Do you have a label?

 

We all have labels. Some of them we have given ourselves i.e. “I am too old to do that” or “I am not clever enough”.

But what about the labels which we allow other people to give us?  

Sometimes it is simply how we imagine that other people think about us which holds us back!

I was out walking today and saw that several trees on my regular route had been marked with pink spray and a disc, presumably indicating that they are due to be felled. Perhaps due to their position or evident disease, they had been singled out and marked for destruction.

Then I got to thinking about the marks or labels which we give ourselves or, just as importantly, the ones we allow others to give us. From a purely medical point of view, any medical diagnosis often comes with a list of potential symptoms, expectations about how we should look or feel, or a prognosis about what is likely to happen in the future.

Some of this will become a reality, but we are all individuals with the ability to live life according to our own rules and not necessarily a pre-defined and mapped out future. There are very few certainties in life, only a set of likely scenarios which we can choose to accept or defy.

You see, that tree cannot do anything about that pink mark. It can’t defy the odds, buck a trend, exceed expectations or change its future.

We are not that tree; we do not have to allow someone else’s expectations to define what we are capable of or what our future holds.

We get to choose how much of that label we take on.

Sometimes we are held back by the labels given to us by other people, especially when it comes to a medical diagnosis. It is easy to become Beth, the person with a heart condition, Sarah with cancer, Mary with COPD, or Jackie with diabetes.

Yet these are just a medical statement of fact and not a complete representation of a who we are what we can achieve. If we willingly accept that label and all its connotations, do we automatically also accept the worst-case scenario of what that diagnosis could mean?

The name of the diagnosis rarely has much power. It is how we perceive the likely symptoms beneath that diagnosis which so often hold us back – fatigue, pain, memory loss, palpitations, breathlessness – all set up a series of expectations which may or may not become our reality on a day-to-day basis.

I’m not saying that we should not listen to a medical professional and understand the likely spectrum of what that diagnosis could mean, but that it is, after all, just a technical name for a body which does not look act or respond in a totally normal way.

A diagnosis only defines us if we allow it to do so.

Once we take on the full implications of a diagnosis, it becomes easy to see our limitations first, rather than our capability and contribution.

We can’t blame the medical profession for giving us that label, as it just enables them to slot us neatly into a diagnostic box. It is nothing more than an individual set of symptoms which has been given a name.

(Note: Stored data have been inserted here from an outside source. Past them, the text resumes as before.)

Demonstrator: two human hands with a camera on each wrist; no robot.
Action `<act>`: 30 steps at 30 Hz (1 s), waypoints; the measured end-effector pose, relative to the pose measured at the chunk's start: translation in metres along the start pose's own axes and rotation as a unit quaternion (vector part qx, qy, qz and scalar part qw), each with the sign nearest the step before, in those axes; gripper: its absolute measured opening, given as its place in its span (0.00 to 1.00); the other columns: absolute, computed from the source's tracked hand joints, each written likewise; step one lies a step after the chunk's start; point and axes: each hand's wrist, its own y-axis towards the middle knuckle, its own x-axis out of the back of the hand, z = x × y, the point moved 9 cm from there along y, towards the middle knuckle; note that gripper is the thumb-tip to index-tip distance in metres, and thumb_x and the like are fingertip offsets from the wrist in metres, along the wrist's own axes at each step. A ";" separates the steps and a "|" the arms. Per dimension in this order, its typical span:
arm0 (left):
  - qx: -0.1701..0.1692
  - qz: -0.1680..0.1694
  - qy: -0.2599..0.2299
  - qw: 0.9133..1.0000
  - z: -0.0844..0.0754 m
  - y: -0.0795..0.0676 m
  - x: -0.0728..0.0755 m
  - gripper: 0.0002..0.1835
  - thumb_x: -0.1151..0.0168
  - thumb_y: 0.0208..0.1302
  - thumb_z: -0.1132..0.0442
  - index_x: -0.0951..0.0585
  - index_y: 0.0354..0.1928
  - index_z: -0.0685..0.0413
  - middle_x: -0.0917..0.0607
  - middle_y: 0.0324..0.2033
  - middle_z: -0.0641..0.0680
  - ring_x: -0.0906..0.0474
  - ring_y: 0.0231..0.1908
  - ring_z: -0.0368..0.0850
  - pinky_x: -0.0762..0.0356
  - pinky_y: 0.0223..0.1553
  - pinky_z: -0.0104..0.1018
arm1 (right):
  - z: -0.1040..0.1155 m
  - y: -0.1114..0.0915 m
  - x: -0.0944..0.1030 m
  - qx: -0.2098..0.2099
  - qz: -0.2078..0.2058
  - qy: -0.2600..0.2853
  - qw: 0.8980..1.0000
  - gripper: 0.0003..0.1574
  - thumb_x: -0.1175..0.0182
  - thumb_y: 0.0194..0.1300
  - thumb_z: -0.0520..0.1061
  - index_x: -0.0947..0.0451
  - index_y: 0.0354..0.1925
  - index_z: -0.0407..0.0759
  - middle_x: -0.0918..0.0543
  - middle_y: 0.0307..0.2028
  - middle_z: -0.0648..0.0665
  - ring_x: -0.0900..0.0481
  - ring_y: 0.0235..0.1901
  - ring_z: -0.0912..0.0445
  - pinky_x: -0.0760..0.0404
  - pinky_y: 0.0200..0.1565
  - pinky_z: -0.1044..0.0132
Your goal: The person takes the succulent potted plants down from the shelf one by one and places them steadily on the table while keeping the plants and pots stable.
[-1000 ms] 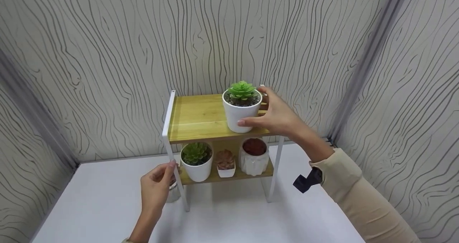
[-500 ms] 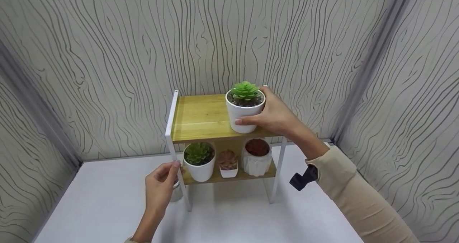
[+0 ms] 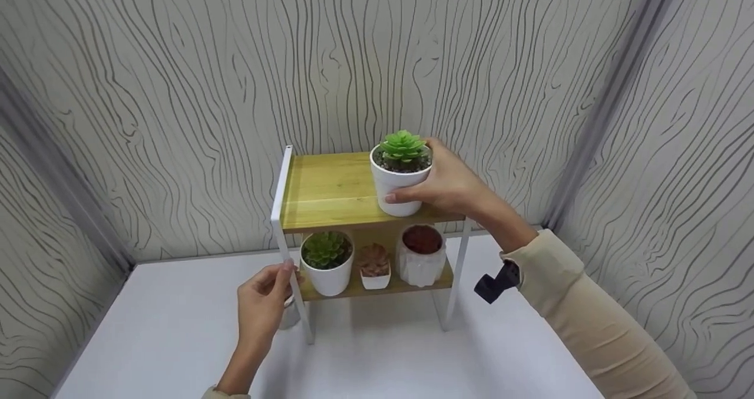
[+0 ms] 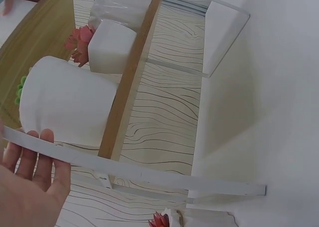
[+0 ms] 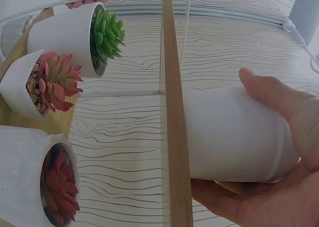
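On the right part of a two-tier wooden shelf's top board [image 3: 324, 187] stands a white pot [image 3: 392, 182] with a bright green succulent [image 3: 403, 145]. My right hand [image 3: 456, 184] grips this pot from the right, thumb across its front and fingers behind it. In the right wrist view the pot [image 5: 234, 132] meets the board's edge [image 5: 174, 107]. My left hand [image 3: 259, 304] pinches the shelf's white metal side frame [image 3: 283, 243] at lower-tier height. The left wrist view shows its fingers [image 4: 45, 162] lying against the frame's inner side; its thumb is mostly out of sight there.
The lower tier holds a white pot with a green succulent [image 3: 330, 278], a small white pot with a pink succulent [image 3: 375, 281], and a faceted white pot with a red plant [image 3: 421, 266]. Another pot [image 3: 290, 316] stands on the white table left of the shelf, partly hidden.
My right hand has come in closer round the pot, which keeps its place on the top board. The left hand stays on the frame; the head view has shifted slightly.
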 end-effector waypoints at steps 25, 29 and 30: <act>-0.016 0.001 0.002 1.000 -0.005 -0.001 0.000 0.18 0.37 0.76 0.48 0.12 0.49 0.56 0.08 0.42 0.56 0.11 0.45 0.42 0.11 0.51 0.35 | 0.000 0.000 0.000 0.007 -0.003 0.000 1.000 0.63 0.14 0.47 0.50 0.39 0.72 0.40 0.22 0.64 0.40 0.24 0.68 0.45 0.34 0.78 0.45; -0.009 0.001 0.007 1.000 -0.003 -0.001 0.000 0.19 0.38 0.77 0.47 0.12 0.51 0.56 0.08 0.43 0.55 0.11 0.48 0.44 0.11 0.52 0.36 | 0.000 -0.001 0.000 0.006 -0.005 -0.002 1.000 0.64 0.14 0.46 0.50 0.39 0.72 0.40 0.22 0.65 0.40 0.25 0.69 0.45 0.35 0.79 0.44; -0.008 0.000 0.009 1.000 -0.002 -0.001 0.000 0.19 0.38 0.77 0.47 0.12 0.51 0.56 0.09 0.44 0.55 0.11 0.48 0.45 0.11 0.52 0.36 | 0.000 -0.001 0.000 0.007 -0.005 -0.003 1.000 0.64 0.14 0.46 0.50 0.39 0.72 0.40 0.22 0.64 0.40 0.25 0.69 0.45 0.35 0.78 0.44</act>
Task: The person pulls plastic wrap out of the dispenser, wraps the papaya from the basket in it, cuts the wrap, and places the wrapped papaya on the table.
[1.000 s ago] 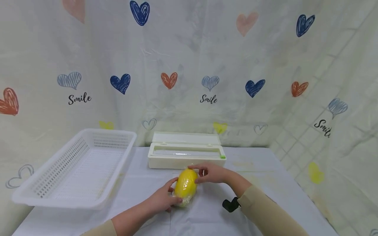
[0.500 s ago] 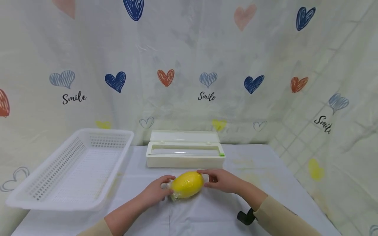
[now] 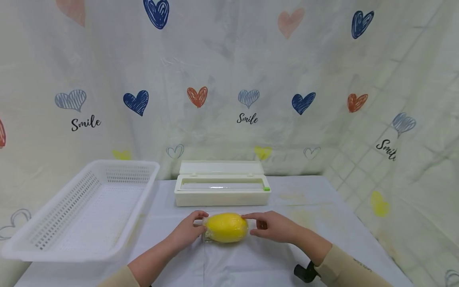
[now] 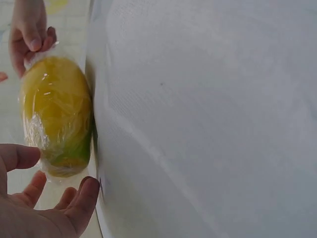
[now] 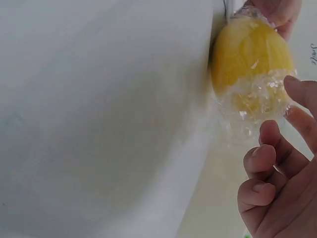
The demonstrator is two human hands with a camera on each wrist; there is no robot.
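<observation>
A yellow mango (image 3: pixel 226 227), greenish at one end, lies on its side on the table, wrapped in clear plastic film. In the head view my left hand (image 3: pixel 185 232) holds its left end, with thumb and fingers around the bunched film. My right hand (image 3: pixel 274 227) is at the other end, index finger reaching out and touching the film, the other fingers loosely curled. Both wrist views show wrinkled film at the mango's ends (image 5: pixel 257 99). Thumb and fingers of the left hand (image 4: pixel 47 208) straddle the greenish end.
A white film dispenser (image 3: pixel 223 198) with its lid raised stands behind the mango. On the left sits a white perforated basket (image 3: pixel 138 217). A white cloth covers the table (image 3: pixel 297 207), and a heart-printed curtain (image 3: pixel 215 59) hangs behind it.
The mango has turned from pointing away to lying crosswise between the hands. My right hand has moved to the right, and my left hand has shifted to the mango's left end.
</observation>
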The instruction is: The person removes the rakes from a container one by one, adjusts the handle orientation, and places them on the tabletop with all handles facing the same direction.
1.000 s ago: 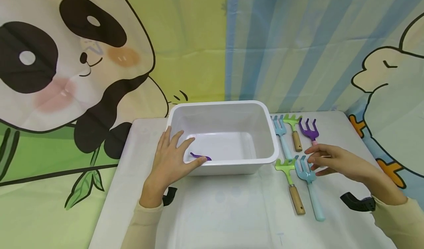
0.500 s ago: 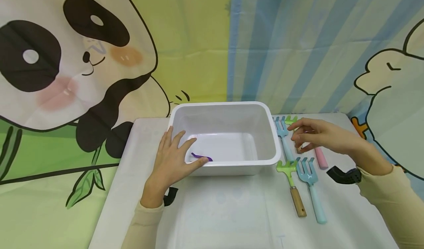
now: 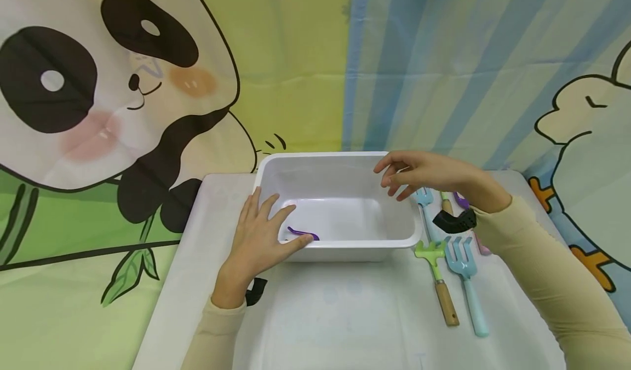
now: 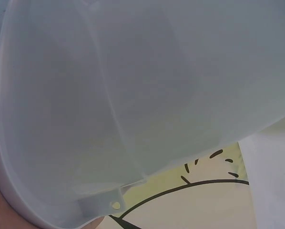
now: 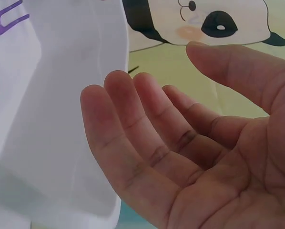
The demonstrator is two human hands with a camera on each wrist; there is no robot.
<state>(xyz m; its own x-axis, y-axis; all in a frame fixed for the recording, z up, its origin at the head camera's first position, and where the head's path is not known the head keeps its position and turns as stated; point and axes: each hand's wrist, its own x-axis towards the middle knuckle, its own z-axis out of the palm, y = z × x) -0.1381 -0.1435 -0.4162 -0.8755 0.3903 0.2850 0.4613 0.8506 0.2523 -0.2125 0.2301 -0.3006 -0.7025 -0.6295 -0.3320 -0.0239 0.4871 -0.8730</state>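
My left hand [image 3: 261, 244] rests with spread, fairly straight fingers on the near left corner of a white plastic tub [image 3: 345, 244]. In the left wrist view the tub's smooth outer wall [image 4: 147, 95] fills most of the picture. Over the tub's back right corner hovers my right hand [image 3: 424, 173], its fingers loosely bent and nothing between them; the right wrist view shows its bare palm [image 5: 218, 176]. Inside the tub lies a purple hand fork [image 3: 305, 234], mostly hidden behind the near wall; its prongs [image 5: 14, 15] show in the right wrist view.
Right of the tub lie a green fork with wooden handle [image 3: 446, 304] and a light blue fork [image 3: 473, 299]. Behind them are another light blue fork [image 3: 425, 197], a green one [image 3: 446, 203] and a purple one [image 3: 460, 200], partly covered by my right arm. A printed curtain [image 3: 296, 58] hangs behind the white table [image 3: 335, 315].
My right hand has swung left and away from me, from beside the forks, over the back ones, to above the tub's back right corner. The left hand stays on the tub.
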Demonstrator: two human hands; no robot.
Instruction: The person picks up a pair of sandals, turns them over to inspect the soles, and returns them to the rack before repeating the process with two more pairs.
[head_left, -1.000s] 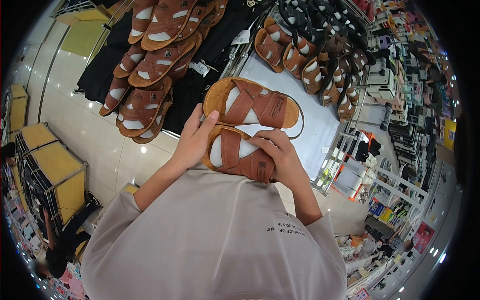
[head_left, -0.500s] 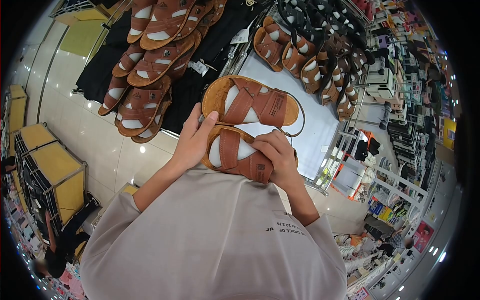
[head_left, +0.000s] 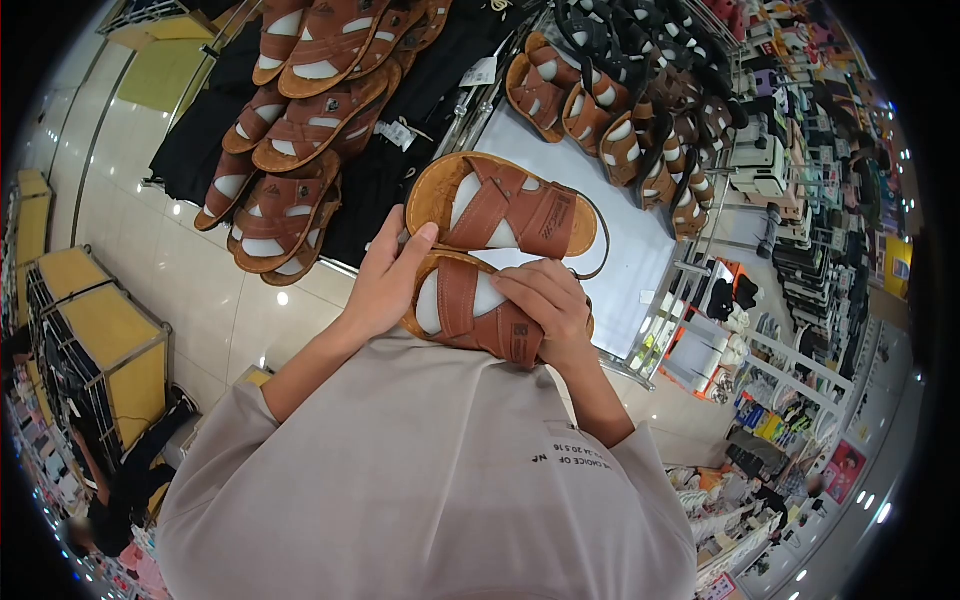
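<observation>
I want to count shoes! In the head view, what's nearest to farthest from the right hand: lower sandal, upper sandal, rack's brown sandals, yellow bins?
1. Lower sandal, in the right hand grip.
2. Upper sandal, just above.
3. Rack's brown sandals, upper left.
4. Yellow bins, far left.

Loose beige T-shirt (head_left: 400, 490), wide short sleeves (head_left: 232, 418), forearms bare, small dark lettering (head_left: 552, 452) printed on the front
</observation>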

What that diagnosis generally doesn’t say, is anything about how we cope or live with our various restrictions, how much we are prepared to challenge conventional wisdom regarding our capability, or indeed the power of the human spirit to thrive against great odds.

Having been born with my condition and diagnosed shortly after birth, I have never known my life any other way. But for people who acquire a diagnosis later in life, I often wonder the degree to which knowing about that condition has changed how they see themselves.

Sometimes, ignorance is bliss!

I am not judging people, as I know first-hand how hard it is not to put my health challenges at the forefront of my mind when it comes to defining my goals for the future. I sometimes wonder what it would be like to live a life unfettered by the worries and fears which I experience, and how much things might then be different.

Yet this is wasted energy.

I can only live in the here and now, with an awareness of the obstacles I may face in the future, but equally a determination to live fully with the belief that the worst possibilities are not going to happen. If I allow those fears to consume my thoughts, then the only possible outcome would be that I would live less of a life than I’m capable of.

I don’t want to give a bunch of medical words that much power!

So yes, I accept some of my label, but am more determined than ever not to let it dictate my life. I don’t want to be reckless or foolish, but equally I don’t want to miss out because of the what ifs or bad things which might (or might well not) happen.

We all get to choose whether to fully accept our label, or to take on only the basic words and add our own narration to write our life story. And to others who wish to use that label as a fence to pen us in, I say that it is our duty to break through that barrier to prove that our lives are worth so much more than a string of words.

We are doing ourselves a disservice if we act like that tree and allow others to label us with a mark which then defines our destiny. Instead I firmly believe that we are all marked for greatness and not destruction!